> **PROBLEM TO SOLVE**
Output the material exactly, line by line.

++++++++

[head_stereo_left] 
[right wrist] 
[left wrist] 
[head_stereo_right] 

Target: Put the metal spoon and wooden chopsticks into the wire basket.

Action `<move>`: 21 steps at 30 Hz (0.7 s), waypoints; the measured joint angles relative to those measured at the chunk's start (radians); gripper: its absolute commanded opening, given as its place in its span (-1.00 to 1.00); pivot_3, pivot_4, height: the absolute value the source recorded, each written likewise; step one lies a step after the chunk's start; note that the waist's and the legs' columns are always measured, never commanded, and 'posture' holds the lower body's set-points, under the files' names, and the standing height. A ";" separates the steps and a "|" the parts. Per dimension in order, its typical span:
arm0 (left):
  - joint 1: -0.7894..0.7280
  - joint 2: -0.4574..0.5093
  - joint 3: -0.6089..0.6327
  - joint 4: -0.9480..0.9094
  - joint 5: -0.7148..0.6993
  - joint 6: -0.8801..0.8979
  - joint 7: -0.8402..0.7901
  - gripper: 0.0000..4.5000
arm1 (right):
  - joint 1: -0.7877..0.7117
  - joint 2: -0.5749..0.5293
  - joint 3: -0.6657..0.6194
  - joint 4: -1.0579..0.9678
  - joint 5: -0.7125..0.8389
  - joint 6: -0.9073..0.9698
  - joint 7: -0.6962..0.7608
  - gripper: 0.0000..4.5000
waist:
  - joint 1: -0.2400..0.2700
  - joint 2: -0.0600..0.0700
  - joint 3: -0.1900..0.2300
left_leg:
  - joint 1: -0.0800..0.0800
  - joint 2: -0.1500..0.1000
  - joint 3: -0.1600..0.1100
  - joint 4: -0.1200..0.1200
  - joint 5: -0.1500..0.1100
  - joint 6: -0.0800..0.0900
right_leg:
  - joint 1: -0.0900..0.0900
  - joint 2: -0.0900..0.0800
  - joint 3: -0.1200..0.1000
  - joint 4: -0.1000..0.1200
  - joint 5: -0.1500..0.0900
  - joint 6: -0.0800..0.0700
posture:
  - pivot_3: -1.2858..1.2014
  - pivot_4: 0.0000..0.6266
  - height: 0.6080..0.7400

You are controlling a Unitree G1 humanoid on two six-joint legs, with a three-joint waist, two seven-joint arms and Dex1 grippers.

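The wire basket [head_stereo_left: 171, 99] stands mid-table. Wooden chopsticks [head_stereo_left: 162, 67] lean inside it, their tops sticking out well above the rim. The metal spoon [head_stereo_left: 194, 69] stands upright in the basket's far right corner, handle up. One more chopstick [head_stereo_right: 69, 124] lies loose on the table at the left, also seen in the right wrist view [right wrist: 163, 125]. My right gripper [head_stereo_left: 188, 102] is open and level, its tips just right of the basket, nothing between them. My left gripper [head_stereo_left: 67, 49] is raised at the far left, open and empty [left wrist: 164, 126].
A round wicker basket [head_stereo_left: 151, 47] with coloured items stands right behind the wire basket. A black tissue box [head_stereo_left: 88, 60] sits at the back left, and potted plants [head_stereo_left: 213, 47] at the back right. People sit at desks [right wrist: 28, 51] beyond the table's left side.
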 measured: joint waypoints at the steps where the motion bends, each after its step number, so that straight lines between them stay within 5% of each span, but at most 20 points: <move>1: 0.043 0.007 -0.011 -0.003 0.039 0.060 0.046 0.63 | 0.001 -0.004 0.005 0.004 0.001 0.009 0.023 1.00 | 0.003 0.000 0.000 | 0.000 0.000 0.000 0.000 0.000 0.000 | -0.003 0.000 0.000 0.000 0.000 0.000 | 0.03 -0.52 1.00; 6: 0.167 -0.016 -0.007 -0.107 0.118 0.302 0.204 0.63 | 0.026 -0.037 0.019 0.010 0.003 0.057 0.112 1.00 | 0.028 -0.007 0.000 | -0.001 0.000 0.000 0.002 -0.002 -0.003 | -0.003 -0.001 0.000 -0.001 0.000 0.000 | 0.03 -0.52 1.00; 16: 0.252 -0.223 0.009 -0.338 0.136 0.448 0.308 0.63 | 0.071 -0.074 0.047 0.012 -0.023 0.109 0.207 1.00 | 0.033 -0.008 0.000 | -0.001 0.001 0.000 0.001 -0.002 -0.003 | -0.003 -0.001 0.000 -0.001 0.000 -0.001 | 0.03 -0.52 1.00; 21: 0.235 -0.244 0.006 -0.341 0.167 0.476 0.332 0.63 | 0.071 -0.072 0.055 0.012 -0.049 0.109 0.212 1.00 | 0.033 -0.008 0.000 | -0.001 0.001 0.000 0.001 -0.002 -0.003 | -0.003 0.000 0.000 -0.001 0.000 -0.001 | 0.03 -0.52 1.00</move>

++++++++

> **EXERCISE RESPONSE**
[head_stereo_left] 
[right wrist] 
[left wrist] 
[head_stereo_right] 

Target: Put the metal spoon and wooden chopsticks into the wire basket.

Action `<move>`: 21 steps at 30 Hz (0.7 s), waypoints; the measured joint angles relative to those measured at the chunk's start (radians); gripper: its absolute commanded opening, given as its place in its span (-1.00 to 1.00); pivot_3, pivot_4, height: the absolute value the source recorded, each written likewise; step one lies a step after the chunk's start; note that the waist's and the legs' columns are always measured, never commanded, and 'posture' holds the lower body's set-points, under the files' names, and the standing height. A ";" separates the steps and a "|" the parts. Per dimension in order, its typical span:
arm0 (left):
  - joint 1: -0.7894..0.7280
  - joint 2: -0.4574..0.5093
  - joint 3: -0.6089..0.6327
  - joint 4: -0.9480..0.9094
  - joint 5: -0.7148..0.6993
  - joint 6: -0.8801..0.8979
  - joint 7: -0.8402..0.7901
  - gripper: 0.0000..4.5000
arm1 (right):
  - joint 1: -0.7877..0.7117
  - joint 2: -0.5749..0.5293
  - joint 3: -0.6657..0.6194
  - joint 4: -1.0579..0.9678
  - joint 5: -0.7125..0.8389
  - joint 6: -0.9073..0.9698
  - joint 7: -0.6962..0.7608
  - gripper: 0.0000..4.5000
waist:
  - joint 1: -0.2400..0.2700
  - joint 2: -0.0600..0.0700
  - joint 3: -0.1900..0.2300
left_leg:
  - joint 1: -0.0800..0.0800
  - joint 2: -0.1500..0.1000
  - joint 3: -0.1600..0.1100
  - joint 4: -0.1200..0.1200
  - joint 5: -0.1500..0.1100
  - joint 6: -0.0800..0.0900
right_leg:
  - joint 1: -0.0900..0.0900
  - joint 2: -0.0900..0.0800
  - joint 3: -0.1200..0.1000
  - joint 4: -0.1000..0.1200
  - joint 5: -0.1500..0.0900
  - joint 6: -0.0800..0.0700
posture:
  - pivot_3: -1.2858..1.2014
  - pivot_4: 0.0000..0.6266
  - height: 0.6080..0.7400

You are controlling a Unitree G1 humanoid on two six-joint legs, with a three-joint waist, two seven-joint arms and Dex1 grippers.

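The wire basket [head_stereo_left: 171, 99] stands mid-table. Wooden chopsticks [head_stereo_left: 162, 67] lean inside it, their tops sticking out well above the rim. The metal spoon [head_stereo_left: 194, 69] stands upright in the basket's far right corner, handle up. One more chopstick [head_stereo_right: 69, 124] lies loose on the table at the left, also seen in the right wrist view [right wrist: 163, 125]. My right gripper [head_stereo_left: 188, 102] is open and level, its tips just right of the basket, nothing between them. My left gripper [head_stereo_left: 67, 49] is raised at the far left, open and empty [left wrist: 164, 126].
A round wicker basket [head_stereo_left: 151, 47] with coloured items stands right behind the wire basket. A black tissue box [head_stereo_left: 88, 60] sits at the back left, and potted plants [head_stereo_left: 213, 47] at the back right. People sit at desks [right wrist: 28, 51] beyond the table's left side.
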 measured: joint waypoints at the steps where the motion bends, each after its step number, so that straight lines between them stay within 5% of each span, but at most 20 points: <move>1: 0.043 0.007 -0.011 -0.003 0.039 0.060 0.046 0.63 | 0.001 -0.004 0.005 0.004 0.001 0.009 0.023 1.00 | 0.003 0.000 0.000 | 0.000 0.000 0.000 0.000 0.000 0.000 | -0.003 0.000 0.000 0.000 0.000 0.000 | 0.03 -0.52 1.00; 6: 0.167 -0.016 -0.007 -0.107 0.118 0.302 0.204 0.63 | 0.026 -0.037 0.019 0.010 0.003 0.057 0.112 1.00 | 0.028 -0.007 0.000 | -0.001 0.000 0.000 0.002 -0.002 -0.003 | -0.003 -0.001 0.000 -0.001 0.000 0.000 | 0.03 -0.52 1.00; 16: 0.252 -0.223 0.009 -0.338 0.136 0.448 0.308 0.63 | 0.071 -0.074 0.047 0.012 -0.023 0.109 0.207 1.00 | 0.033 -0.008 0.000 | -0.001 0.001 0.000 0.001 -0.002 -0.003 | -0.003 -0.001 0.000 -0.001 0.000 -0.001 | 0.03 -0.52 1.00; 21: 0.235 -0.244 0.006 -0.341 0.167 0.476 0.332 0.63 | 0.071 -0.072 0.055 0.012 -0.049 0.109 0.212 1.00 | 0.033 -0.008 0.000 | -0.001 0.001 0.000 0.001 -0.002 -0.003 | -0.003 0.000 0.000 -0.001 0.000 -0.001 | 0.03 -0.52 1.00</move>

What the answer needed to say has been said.